WORK TO BE COMPLETED:
The expected answer comprises all lines from the entries that contain the string "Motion".

DATA TO USE START

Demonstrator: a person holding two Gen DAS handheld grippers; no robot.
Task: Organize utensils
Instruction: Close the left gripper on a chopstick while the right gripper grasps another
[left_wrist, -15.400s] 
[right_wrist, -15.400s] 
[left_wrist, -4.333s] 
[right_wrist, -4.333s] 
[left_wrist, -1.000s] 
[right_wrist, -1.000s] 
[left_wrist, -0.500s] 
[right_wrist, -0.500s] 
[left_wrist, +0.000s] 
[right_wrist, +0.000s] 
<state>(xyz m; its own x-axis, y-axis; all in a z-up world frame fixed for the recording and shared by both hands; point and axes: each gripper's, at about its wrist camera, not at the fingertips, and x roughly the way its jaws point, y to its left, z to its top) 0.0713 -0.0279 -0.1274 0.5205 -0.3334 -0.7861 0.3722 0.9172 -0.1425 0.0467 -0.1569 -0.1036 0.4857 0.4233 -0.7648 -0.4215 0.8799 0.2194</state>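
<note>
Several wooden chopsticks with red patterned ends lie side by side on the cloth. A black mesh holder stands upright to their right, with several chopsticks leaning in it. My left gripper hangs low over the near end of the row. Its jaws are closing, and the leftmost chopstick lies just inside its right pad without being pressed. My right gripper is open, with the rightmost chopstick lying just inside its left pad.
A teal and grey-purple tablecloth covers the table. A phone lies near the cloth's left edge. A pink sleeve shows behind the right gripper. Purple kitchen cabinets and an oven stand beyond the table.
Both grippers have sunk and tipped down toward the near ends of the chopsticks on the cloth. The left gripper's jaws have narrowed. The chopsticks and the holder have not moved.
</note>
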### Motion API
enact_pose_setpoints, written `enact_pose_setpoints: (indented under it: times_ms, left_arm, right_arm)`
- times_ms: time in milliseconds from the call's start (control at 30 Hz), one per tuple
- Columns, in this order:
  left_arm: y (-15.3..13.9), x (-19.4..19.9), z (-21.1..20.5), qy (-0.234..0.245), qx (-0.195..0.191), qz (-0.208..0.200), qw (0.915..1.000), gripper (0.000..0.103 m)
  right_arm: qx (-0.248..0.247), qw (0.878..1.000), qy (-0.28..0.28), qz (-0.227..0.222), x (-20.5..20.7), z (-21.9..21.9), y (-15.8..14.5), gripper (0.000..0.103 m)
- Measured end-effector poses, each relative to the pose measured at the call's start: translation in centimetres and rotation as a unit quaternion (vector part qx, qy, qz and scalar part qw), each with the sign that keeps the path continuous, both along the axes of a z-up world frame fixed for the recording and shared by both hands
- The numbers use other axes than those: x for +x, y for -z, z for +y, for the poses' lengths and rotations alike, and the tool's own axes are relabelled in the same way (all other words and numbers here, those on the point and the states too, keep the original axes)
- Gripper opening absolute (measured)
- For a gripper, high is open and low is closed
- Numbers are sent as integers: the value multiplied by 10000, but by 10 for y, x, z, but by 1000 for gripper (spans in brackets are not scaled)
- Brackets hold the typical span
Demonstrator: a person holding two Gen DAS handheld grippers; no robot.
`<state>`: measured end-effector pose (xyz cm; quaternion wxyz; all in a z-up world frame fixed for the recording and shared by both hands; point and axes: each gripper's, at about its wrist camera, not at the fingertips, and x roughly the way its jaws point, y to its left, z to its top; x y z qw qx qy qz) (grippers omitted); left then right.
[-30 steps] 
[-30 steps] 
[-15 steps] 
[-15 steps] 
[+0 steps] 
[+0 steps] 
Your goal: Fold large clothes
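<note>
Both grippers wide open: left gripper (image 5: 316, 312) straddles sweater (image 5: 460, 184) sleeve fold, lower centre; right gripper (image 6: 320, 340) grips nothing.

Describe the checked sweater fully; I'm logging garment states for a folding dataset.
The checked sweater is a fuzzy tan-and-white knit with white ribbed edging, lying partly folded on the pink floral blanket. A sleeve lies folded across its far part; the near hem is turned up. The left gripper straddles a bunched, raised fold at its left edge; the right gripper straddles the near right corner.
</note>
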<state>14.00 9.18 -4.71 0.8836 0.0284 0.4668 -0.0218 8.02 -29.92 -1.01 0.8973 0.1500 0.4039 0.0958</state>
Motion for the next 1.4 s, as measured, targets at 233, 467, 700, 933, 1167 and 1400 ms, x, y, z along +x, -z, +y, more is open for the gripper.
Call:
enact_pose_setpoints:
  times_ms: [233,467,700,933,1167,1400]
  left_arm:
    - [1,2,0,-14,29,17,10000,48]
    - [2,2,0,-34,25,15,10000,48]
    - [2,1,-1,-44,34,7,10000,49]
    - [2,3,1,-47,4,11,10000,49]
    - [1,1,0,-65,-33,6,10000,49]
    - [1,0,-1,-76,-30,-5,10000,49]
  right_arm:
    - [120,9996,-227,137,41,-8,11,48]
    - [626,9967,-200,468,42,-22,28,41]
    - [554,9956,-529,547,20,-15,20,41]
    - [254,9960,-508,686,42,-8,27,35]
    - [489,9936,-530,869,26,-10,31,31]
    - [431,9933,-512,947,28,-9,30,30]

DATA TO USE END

WRITTEN ANSWER:
### Motion API
Motion for the next 1.4 s, as measured, targets at 233, 467, 700, 933, 1167 and 1400 ms, x, y, z along +x, -z, +y, more is open for the gripper.

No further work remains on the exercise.